### WHAT IS REQUIRED
The required output is the complete data, repeated without alteration.

Records drawn from a dataset

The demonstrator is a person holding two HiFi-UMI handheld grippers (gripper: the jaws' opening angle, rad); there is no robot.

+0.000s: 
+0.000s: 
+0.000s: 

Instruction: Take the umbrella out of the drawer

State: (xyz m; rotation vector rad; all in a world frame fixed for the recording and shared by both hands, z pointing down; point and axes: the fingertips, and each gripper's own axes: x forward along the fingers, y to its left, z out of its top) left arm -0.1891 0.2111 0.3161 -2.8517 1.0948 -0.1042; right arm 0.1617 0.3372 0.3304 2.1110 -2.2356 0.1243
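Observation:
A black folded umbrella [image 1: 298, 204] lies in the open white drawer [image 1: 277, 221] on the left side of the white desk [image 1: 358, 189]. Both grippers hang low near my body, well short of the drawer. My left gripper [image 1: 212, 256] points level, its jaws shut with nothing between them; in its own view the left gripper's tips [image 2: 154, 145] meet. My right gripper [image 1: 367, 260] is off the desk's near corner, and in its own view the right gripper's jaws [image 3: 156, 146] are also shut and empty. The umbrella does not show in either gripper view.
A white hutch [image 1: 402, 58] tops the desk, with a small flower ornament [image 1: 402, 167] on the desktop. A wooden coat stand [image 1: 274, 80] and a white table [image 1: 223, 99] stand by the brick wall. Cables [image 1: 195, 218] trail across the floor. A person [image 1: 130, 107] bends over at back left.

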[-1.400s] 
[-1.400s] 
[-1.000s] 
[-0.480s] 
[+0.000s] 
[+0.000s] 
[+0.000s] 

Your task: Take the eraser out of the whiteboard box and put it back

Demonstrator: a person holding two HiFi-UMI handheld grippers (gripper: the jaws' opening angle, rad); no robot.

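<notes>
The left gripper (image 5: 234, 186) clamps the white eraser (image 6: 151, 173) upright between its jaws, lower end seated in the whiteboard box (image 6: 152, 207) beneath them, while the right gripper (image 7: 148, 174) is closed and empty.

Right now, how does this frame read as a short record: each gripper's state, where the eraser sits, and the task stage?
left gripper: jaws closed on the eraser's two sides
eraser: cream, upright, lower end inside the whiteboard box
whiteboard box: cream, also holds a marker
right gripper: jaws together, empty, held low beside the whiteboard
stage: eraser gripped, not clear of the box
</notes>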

### YOUR RESPONSE
The demonstrator is a person holding two HiFi-UMI handheld grippers (gripper: the jaws' opening angle, rad); there is no robot.

+0.000s: 
+0.000s: 
+0.000s: 

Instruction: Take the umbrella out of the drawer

State: (xyz m; rotation vector rad; all in a world frame fixed for the recording and shared by both hands, z pointing down; point and axes: the fingertips, and each gripper's own axes: x forward along the fingers, y to its left, z out of its top) left arm -0.1891 0.2111 0.3161 -2.8517 1.0948 -0.1042; right arm 0.1617 0.3372 0.3304 2.1110 -2.2356 0.1243
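Observation:
A black folded umbrella [image 1: 298, 204] lies in the open white drawer [image 1: 277, 221] on the left side of the white desk [image 1: 358, 189]. Both grippers hang low near my body, well short of the drawer. My left gripper [image 1: 212, 256] points level, its jaws shut with nothing between them; in its own view the left gripper's tips [image 2: 154, 145] meet. My right gripper [image 1: 367, 260] is off the desk's near corner, and in its own view the right gripper's jaws [image 3: 156, 146] are also shut and empty. The umbrella does not show in either gripper view.
A white hutch [image 1: 402, 58] tops the desk, with a small flower ornament [image 1: 402, 167] on the desktop. A wooden coat stand [image 1: 274, 80] and a white table [image 1: 223, 99] stand by the brick wall. Cables [image 1: 195, 218] trail across the floor. A person [image 1: 130, 107] bends over at back left.
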
[-1.400s] 
[-1.400s] 
[-1.000s] 
[-0.480s] 
[+0.000s] 
[+0.000s] 
[+0.000s] 

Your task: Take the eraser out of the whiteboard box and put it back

Demonstrator: a person holding two HiFi-UMI handheld grippers (gripper: the jaws' opening angle, rad); no robot.

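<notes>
The left gripper (image 5: 234, 186) clamps the white eraser (image 6: 151, 173) upright between its jaws, lower end seated in the whiteboard box (image 6: 152, 207) beneath them, while the right gripper (image 7: 148, 174) is closed and empty.

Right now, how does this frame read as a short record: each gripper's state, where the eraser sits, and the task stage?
left gripper: jaws closed on the eraser's two sides
eraser: cream, upright, lower end inside the whiteboard box
whiteboard box: cream, also holds a marker
right gripper: jaws together, empty, held low beside the whiteboard
stage: eraser gripped, not clear of the box
</notes>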

This response is complete, and nothing else is pending.